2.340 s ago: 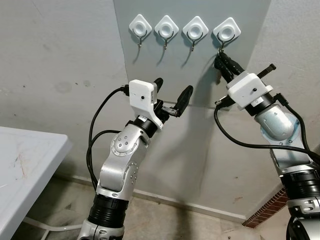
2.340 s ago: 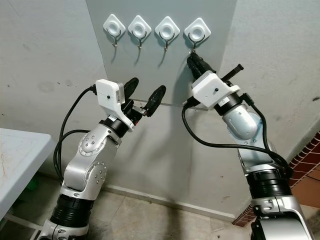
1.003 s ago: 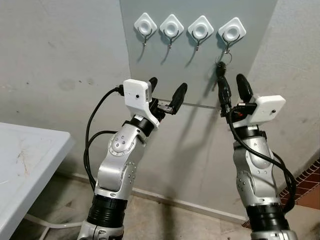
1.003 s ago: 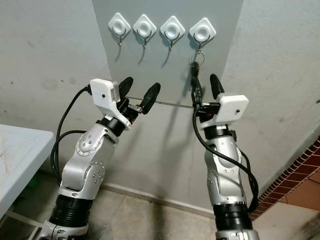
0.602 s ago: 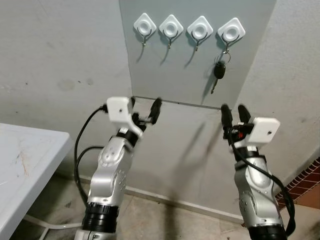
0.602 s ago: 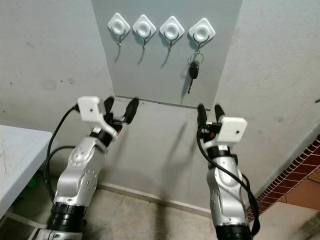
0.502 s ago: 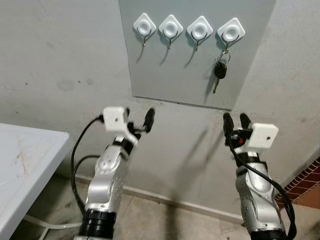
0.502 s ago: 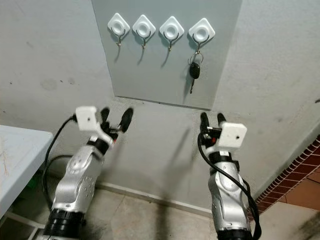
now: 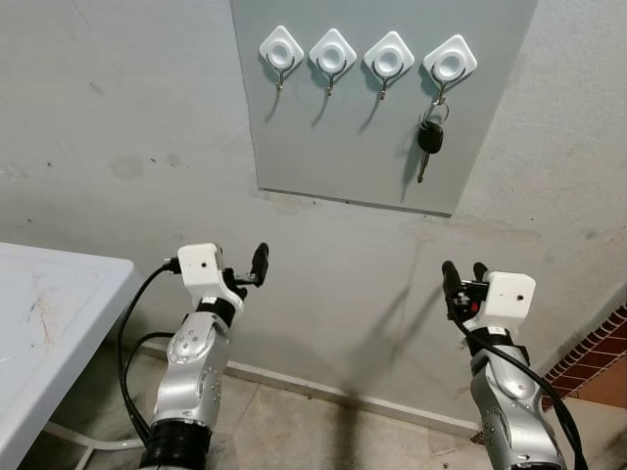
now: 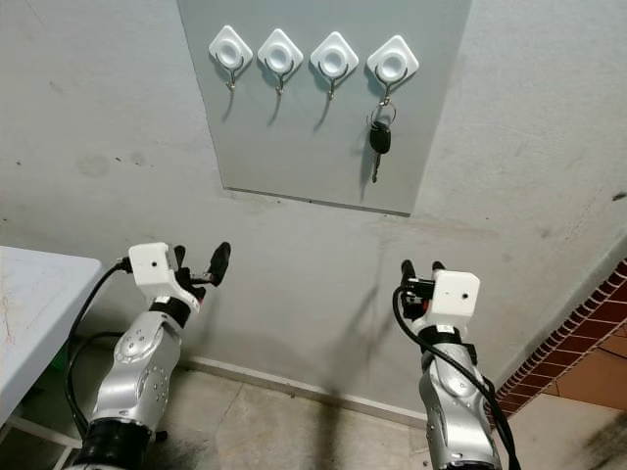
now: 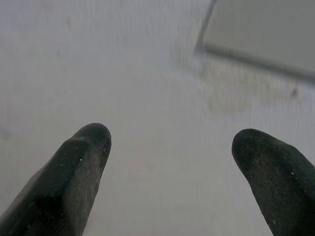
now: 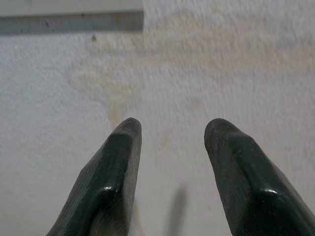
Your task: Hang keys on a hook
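A black-headed key on a ring (image 9: pixel 429 137) hangs from the rightmost of several white hooks (image 9: pixel 450 64) on a grey wall panel (image 9: pixel 343 147). The other hooks hold nothing. My left gripper (image 10: pixel 200 262) is low and left, well below the panel, open with nothing between its fingers (image 11: pixel 74 172). My right gripper (image 9: pixel 463 276) is low on the right, under the key and far from it, also open and holding nothing; its fingertips (image 12: pixel 120 147) face bare wall beneath the panel's lower edge.
A white table (image 9: pixel 49 313) stands at the left. The rough grey wall runs down to a skirting line and a concrete floor (image 9: pixel 323 431). Red brickwork (image 9: pixel 598 343) shows at the lower right.
The right gripper let go of the key at the rightmost hook, and the key stays hanging there. Both arms have dropped away from the panel to low positions.
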Tool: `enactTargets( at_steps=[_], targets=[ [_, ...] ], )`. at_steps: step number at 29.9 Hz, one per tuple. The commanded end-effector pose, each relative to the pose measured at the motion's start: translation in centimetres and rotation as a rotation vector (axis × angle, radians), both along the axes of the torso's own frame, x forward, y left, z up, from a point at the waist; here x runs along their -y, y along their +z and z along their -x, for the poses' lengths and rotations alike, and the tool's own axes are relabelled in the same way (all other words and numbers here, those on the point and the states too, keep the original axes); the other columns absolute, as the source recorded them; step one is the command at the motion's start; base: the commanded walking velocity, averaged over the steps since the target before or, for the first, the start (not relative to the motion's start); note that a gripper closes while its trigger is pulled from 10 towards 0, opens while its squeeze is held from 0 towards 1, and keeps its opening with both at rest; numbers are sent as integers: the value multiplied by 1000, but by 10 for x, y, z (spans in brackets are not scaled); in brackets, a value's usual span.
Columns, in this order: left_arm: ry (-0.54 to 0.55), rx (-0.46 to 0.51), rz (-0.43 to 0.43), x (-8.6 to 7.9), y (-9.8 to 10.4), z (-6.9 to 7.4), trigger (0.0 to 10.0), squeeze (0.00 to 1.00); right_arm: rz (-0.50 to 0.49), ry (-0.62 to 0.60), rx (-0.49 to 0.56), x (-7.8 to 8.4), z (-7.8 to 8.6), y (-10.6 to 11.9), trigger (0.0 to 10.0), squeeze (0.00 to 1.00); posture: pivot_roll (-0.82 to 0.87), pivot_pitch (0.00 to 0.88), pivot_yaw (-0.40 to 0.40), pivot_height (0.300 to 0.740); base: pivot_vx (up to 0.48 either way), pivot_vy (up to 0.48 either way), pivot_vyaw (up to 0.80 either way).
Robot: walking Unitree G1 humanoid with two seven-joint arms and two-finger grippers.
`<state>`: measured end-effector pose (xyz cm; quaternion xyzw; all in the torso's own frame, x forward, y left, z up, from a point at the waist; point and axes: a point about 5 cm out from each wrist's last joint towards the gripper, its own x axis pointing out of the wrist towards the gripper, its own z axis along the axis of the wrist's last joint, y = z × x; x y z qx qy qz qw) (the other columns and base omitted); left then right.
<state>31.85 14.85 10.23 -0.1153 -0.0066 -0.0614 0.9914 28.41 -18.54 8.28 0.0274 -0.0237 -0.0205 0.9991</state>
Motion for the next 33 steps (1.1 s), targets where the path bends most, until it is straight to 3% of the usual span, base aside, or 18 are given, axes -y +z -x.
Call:
enactTargets(
  at_steps=[1, 33],
  targets=[
    [18, 13, -7, -5, 3, -3, 10000, 0, 18, 10, -16, -1, -2, -2, 10000, 0, -42, 0, 15, 740, 0, 0, 0],
    [-4, 37, 0, 3, 3, -8, 10000, 0, 76, 90, -8, -2, -8, 0, 10000, 0, -33, 0, 2, 740, 0, 0, 750]
  ],
)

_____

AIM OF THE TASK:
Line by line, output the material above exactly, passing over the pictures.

WRITTEN ANSWER:
2.340 s ago: 
2.340 s ago: 
1.003 s ago: 
1.003 s ago: 
0.602 s ago: 
0.602 s ago: 
0.502 s ago: 
0.502 s ago: 
now: 
now: 
now: 
now: 
Your task: Hang keys on a hook
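A black-headed key on a ring (image 9: pixel 429 137) hangs from the rightmost of several white hooks (image 9: pixel 450 64) on a grey wall panel (image 9: pixel 343 147). The other hooks hold nothing. My left gripper (image 10: pixel 200 262) is low and left, well below the panel, open with nothing between its fingers (image 11: pixel 74 172). My right gripper (image 9: pixel 463 276) is low on the right, under the key and far from it, also open and holding nothing; its fingertips (image 12: pixel 120 147) face bare wall beneath the panel's lower edge.
A white table (image 9: pixel 49 313) stands at the left. The rough grey wall runs down to a skirting line and a concrete floor (image 9: pixel 323 431). Red brickwork (image 9: pixel 598 343) shows at the lower right.
The right gripper let go of the key at the rightmost hook, and the key stays hanging there. Both arms have dropped away from the panel to low positions.
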Tool: `enactTargets( at_steps=[_], targets=[ [_, ...] ], )`. at_steps: step number at 29.9 Hz, one per tuple. The commanded end-effector pose, each relative to the pose measured at the motion's start: translation in centimetres and rotation as a rotation vector (axis × angle, radians), both along the axes of the torso's own frame, x forward, y left, z up, from a point at the waist; here x runs along their -y, y along their +z and z along their -x, for the poses' lengths and rotations alike, and the tool's own axes are relabelled in the same way (all other words and numbers here, those on the point and the states too, keep the original axes); the other columns absolute, as the source recorded them; step one is the command at the motion's start; base: the commanded walking velocity, averaged over the steps since the target before or, for the first, the start (not relative to the motion's start); note that a gripper closes while its trigger is pulled from 10 towards 0, opens while its squeeze is held from 0 towards 1, and keeps its opening with both at rest; numbers are sent as integers: the value multiplied by 1000, but by 10 for x, y, z (spans in brackets are not scaled); in brackets, a value's usual span.
Columns, in this order: left_arm: ry (-0.54 to 0.55), rx (-0.46 to 0.51), rz (-0.43 to 0.43), x (-8.6 to 7.9), y (-9.8 to 10.4), z (-6.9 to 7.4), trigger (0.0 to 10.0), squeeze (0.00 to 1.00); right_arm: rz (-0.50 to 0.49), ry (-0.62 to 0.60), rx (-0.49 to 0.56), x (-7.8 to 8.4), z (-7.8 to 8.6), y (-10.6 to 11.9), trigger (0.0 to 10.0), squeeze (0.00 to 1.00); posture: pivot_roll (-0.82 to 0.87), pivot_pitch (0.00 to 0.88), pivot_yaw (-0.40 to 0.40), pivot_height (0.300 to 0.740); base: pivot_vx (up to 0.48 either way), pivot_vy (up to 0.48 either way), pivot_vyaw (up to 0.80 either way).
Robot: walking Unitree G1 humanoid with two seven-joint arms and two-finger grippers.
`<state>`: measured end-effector pose (xyz cm; quaternion xyzw; all in the torso's own frame, x forward, y left, z up, from a point at the waist; point and axes: a point about 5 cm out from each wrist's last joint towards the gripper, its own x axis pointing out of the wrist towards the gripper, its own z axis along the axis of the wrist's last joint, y = z × x; x y z qx qy qz qw) (the other columns and base omitted); left then right.
<state>31.85 14.85 10.23 -0.1153 -0.0066 -0.0614 0.9914 28.41 -18.54 8.28 0.0274 -0.0237 -0.0205 0.9991</state>
Motion for the next 33 steps (1.1 s), targets where the path bends most, until it is straight to 3% of the usual span, base aside, or 18 are given, axes -y +z -x.
Call:
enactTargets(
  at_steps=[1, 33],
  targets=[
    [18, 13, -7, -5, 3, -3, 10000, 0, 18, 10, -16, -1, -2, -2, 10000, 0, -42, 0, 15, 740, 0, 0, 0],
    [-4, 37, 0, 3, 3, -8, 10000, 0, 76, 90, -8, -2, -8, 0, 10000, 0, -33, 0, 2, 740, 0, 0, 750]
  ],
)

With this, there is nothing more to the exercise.